● **WORK REQUIRED**: A verbatim copy of all the data is required, minus any images.

● **PROVIDED DATA**:
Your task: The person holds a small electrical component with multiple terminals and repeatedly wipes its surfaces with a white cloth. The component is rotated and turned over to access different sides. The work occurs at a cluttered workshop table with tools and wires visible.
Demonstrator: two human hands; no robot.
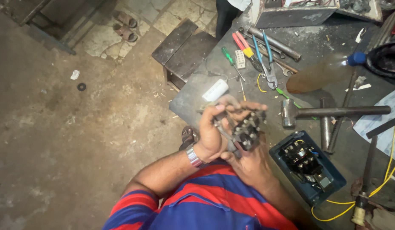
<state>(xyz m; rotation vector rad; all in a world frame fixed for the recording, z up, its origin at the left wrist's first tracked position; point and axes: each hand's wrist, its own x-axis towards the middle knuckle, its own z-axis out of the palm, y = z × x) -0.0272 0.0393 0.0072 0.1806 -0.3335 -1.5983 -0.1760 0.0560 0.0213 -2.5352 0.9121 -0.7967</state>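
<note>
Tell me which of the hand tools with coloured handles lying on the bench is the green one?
The green-handled screwdriver, lying leftmost in the group. Beside it are pliers with red handles, then pliers with blue handles. All lie apart from the hands.

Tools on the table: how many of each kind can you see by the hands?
Hammers: 1
Screwdrivers with green handle: 1
Pliers with red handles: 1
Pliers with blue handles: 1
Total: 4
Both hands, left hand and right hand, hold a black electrical part, not a tool.
</note>
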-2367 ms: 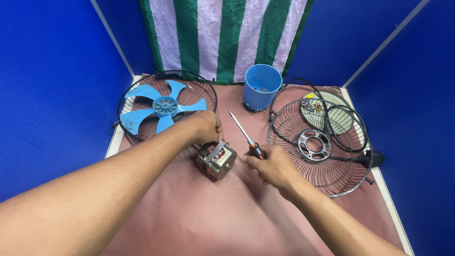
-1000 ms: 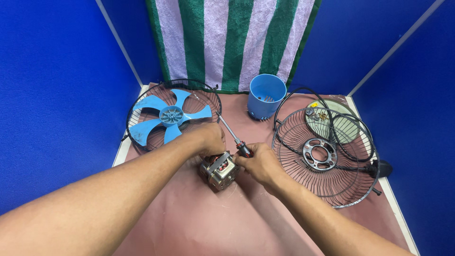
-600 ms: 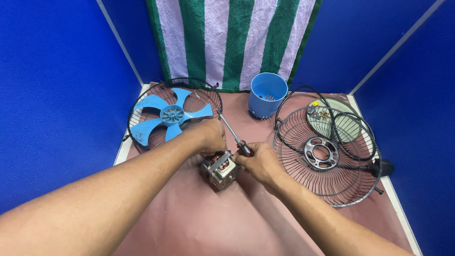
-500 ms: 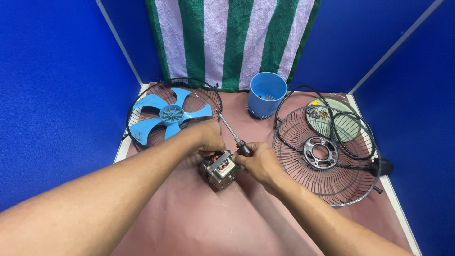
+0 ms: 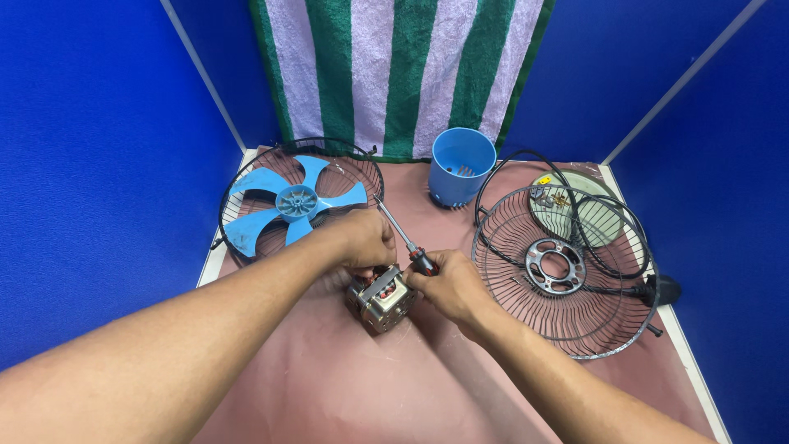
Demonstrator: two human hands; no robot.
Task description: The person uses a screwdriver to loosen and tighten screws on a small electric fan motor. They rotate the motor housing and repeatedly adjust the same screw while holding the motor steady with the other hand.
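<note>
Both hands had closed in: left hand (image 5: 366,238) gripped the small metal fan motor (image 5: 381,298), right hand (image 5: 448,285) held the red-and-black-handled screwdriver (image 5: 407,243), which might have slipped off the motor and jabbed the left fingers.

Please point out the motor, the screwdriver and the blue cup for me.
motor (image 5: 383,301): head view, its metal body.
screwdriver (image 5: 394,224): head view, middle of its shaft.
blue cup (image 5: 460,168): head view, its outer wall.
</note>
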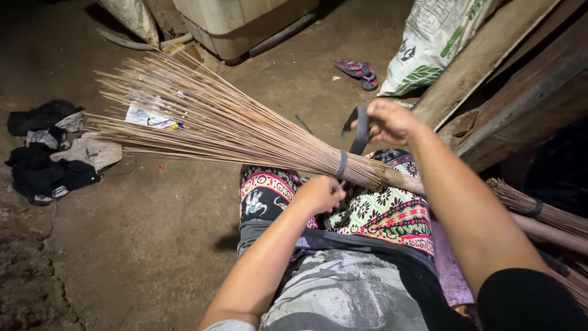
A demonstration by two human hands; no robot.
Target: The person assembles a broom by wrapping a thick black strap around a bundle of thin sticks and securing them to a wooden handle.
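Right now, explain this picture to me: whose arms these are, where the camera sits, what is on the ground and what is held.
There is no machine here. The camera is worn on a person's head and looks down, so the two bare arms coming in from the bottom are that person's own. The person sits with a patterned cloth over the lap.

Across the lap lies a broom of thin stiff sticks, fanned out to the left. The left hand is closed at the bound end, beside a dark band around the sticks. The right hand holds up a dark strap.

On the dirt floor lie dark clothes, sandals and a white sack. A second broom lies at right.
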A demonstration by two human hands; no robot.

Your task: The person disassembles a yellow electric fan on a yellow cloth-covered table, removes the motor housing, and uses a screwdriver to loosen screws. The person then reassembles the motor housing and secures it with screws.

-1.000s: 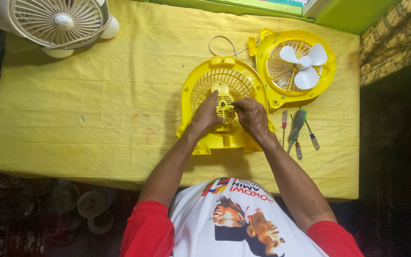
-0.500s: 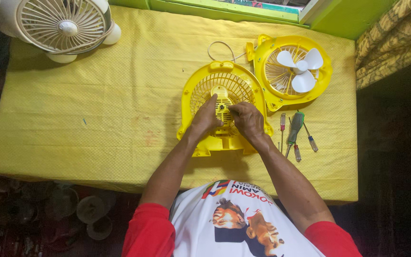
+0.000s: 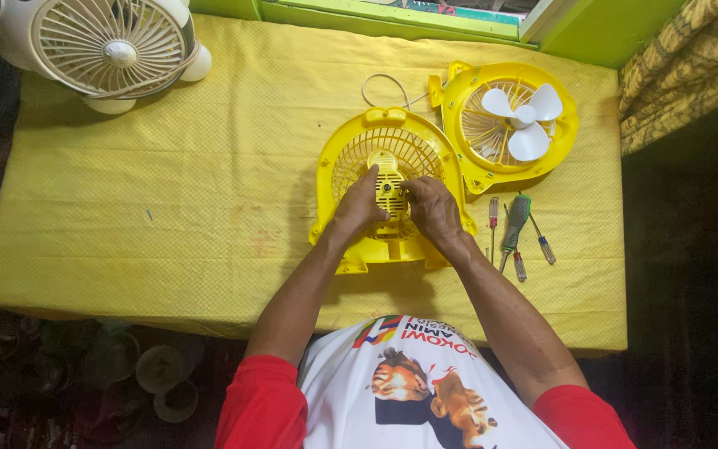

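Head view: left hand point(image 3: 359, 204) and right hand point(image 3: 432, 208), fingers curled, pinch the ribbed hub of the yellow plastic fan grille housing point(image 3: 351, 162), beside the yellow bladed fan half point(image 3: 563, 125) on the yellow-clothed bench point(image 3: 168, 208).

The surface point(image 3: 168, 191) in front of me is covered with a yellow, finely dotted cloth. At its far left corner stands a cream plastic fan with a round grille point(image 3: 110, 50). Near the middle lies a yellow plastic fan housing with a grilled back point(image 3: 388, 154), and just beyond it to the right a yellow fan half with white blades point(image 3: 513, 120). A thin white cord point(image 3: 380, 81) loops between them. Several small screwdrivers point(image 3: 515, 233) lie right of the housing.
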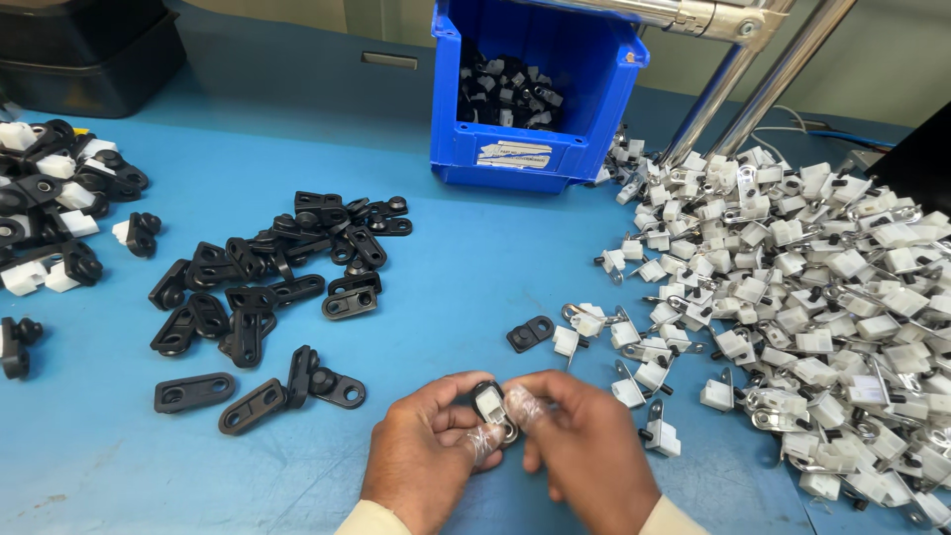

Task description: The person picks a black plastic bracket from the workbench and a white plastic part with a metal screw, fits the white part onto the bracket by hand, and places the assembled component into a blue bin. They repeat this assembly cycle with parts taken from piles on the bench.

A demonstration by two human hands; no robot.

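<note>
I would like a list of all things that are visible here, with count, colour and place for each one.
Small part between the fingers: one, black and white with a metal ring, bottom centre.
Black flat brackets: many, black, loose pile left of centre.
Single black bracket: one, black, alone near the middle.
White pieces with metal clips: a great many, white and silver, heap on the right.
Assembled black-and-white parts: many, far left edge.
Blue bin: one, blue, top centre, with black parts inside.
Black trays: black, top left corner; count unclear.
Metal tubes: two, silver, top right.
Table: one, blue.
Left hand: holds the small part.
Right hand: holds the same part.
</note>
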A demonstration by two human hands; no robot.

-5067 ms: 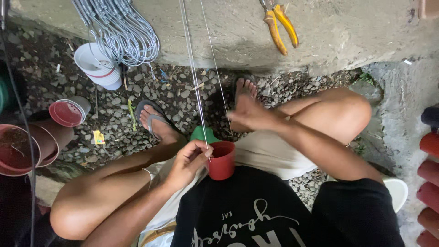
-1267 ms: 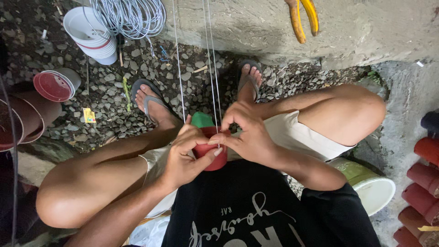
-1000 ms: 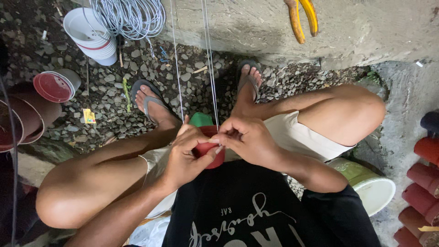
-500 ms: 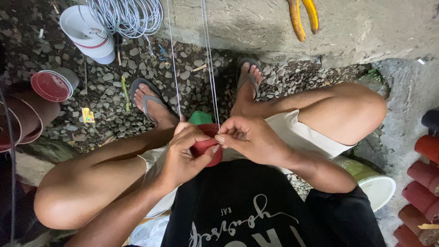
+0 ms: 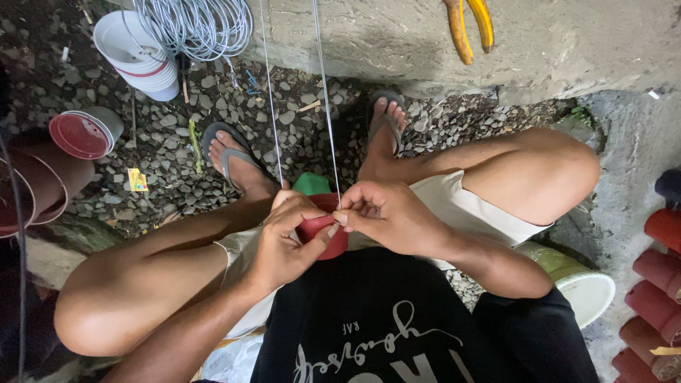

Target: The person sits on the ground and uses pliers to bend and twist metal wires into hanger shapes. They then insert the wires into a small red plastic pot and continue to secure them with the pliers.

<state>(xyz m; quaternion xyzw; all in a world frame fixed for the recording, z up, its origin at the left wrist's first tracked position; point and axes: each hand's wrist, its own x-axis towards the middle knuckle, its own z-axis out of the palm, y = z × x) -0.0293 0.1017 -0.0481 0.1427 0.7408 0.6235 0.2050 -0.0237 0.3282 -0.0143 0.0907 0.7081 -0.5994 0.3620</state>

● **YOUR RESPONSE**:
Your task: The person holds a small electrical component with multiple terminals and repeatedly wipes its surfaces with a white cloth. The component is rotated and turned over to access different sides. The work occurs at a cluttered workshop table with tools and wires visible.
Demonstrator: two human hands; no robot.
<state>(xyz m; rotation vector rad; all in a world frame fixed for the recording, z up, its origin at the left wrist's first tracked position; point and axes: each hand's wrist, its own x-axis towards the middle knuckle, its own z-axis out of the palm, y = z × x) -0.0272 0.0393 0.0072 0.1806 -0.3335 -1.5983 -0.1760 0.0560 0.0213 -2.5352 0.9121 -0.7967</state>
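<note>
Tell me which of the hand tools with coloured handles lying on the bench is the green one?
The green-handled screwdriver, lying leftmost in the group. Beside it are pliers with red handles, then pliers with blue handles. All lie apart from the hands.

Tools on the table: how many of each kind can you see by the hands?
Hammers: 1
Screwdrivers with green handle: 1
Pliers with red handles: 1
Pliers with blue handles: 1
Total: 4
Both hands, left hand and right hand, hold a black electrical part, not a tool.
</note>
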-2367 ms: 
-1000 ms: 
-600 ms: 
-500 ms: 
+0 ms: 
Demonstrator: two human hands; no robot.
Task description: The person uses a screwdriver to loosen and tighten screws on a small electric fan motor. They rotate the motor housing and repeatedly adjust the same screw while holding the motor steady with the other hand.
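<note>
Both hands had closed in: left hand (image 5: 366,238) gripped the small metal fan motor (image 5: 381,298), right hand (image 5: 448,285) held the red-and-black-handled screwdriver (image 5: 407,243), which might have slipped off the motor and jabbed the left fingers.

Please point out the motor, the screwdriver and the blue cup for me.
motor (image 5: 383,301): head view, its metal body.
screwdriver (image 5: 394,224): head view, middle of its shaft.
blue cup (image 5: 460,168): head view, its outer wall.
</note>
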A demonstration by two human hands; no robot.
Target: The person assembles a broom by wrapping a thick black strap around a bundle of thin sticks and securing them to a wooden handle.
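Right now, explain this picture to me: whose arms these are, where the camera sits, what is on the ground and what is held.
There is no machine here. The camera is worn on a person's head and looks down, so the two bare arms coming in from the bottom are that person's own. The person sits with a patterned cloth over the lap.

Across the lap lies a broom of thin stiff sticks, fanned out to the left. The left hand is closed at the bound end, beside a dark band around the sticks. The right hand holds up a dark strap.

On the dirt floor lie dark clothes, sandals and a white sack. A second broom lies at right.
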A demonstration by two human hands; no robot.

Your task: The person disassembles a yellow electric fan on a yellow cloth-covered table, removes the motor housing, and uses a screwdriver to loosen screws. The person then reassembles the motor housing and secures it with screws.

-1.000s: 
-0.500s: 
+0.000s: 

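Head view: left hand point(image 3: 359, 204) and right hand point(image 3: 432, 208), fingers curled, pinch the ribbed hub of the yellow plastic fan grille housing point(image 3: 351, 162), beside the yellow bladed fan half point(image 3: 563, 125) on the yellow-clothed bench point(image 3: 168, 208).

The surface point(image 3: 168, 191) in front of me is covered with a yellow, finely dotted cloth. At its far left corner stands a cream plastic fan with a round grille point(image 3: 110, 50). Near the middle lies a yellow plastic fan housing with a grilled back point(image 3: 388, 154), and just beyond it to the right a yellow fan half with white blades point(image 3: 513, 120). A thin white cord point(image 3: 380, 81) loops between them. Several small screwdrivers point(image 3: 515, 233) lie right of the housing.
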
Task description: The person picks a black plastic bracket from the workbench and a white plastic part with a metal screw, fits the white part onto the bracket by hand, and places the assembled component into a blue bin. They repeat this assembly cycle with parts taken from piles on the bench.

A demonstration by two human hands; no robot.

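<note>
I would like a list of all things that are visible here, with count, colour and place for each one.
Small part between the fingers: one, black and white with a metal ring, bottom centre.
Black flat brackets: many, black, loose pile left of centre.
Single black bracket: one, black, alone near the middle.
White pieces with metal clips: a great many, white and silver, heap on the right.
Assembled black-and-white parts: many, far left edge.
Blue bin: one, blue, top centre, with black parts inside.
Black trays: black, top left corner; count unclear.
Metal tubes: two, silver, top right.
Table: one, blue.
Left hand: holds the small part.
Right hand: holds the same part.
</note>
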A demonstration by two human hands; no robot.

-5067 ms: 
-1267 ms: 
-1000 ms: 
-500 ms: 
+0 ms: 

Target: The person sits on the ground and uses pliers to bend and twist metal wires into hanger shapes. They then insert the wires into a small red plastic pot and continue to secure them with the pliers.

<state>(xyz m; quaternion xyzw; all in a world frame fixed for the recording, z up, its origin at the left wrist's first tracked position; point and axes: each hand's wrist, its own x-axis towards the middle knuckle, its own z-axis out of the palm, y = z × x) -0.0293 0.1017 -0.0481 0.1427 0.7408 0.6235 0.2050 -0.0237 0.3282 -0.0143 0.0907 0.7081 -0.5994 0.3620</state>

That was the complete answer.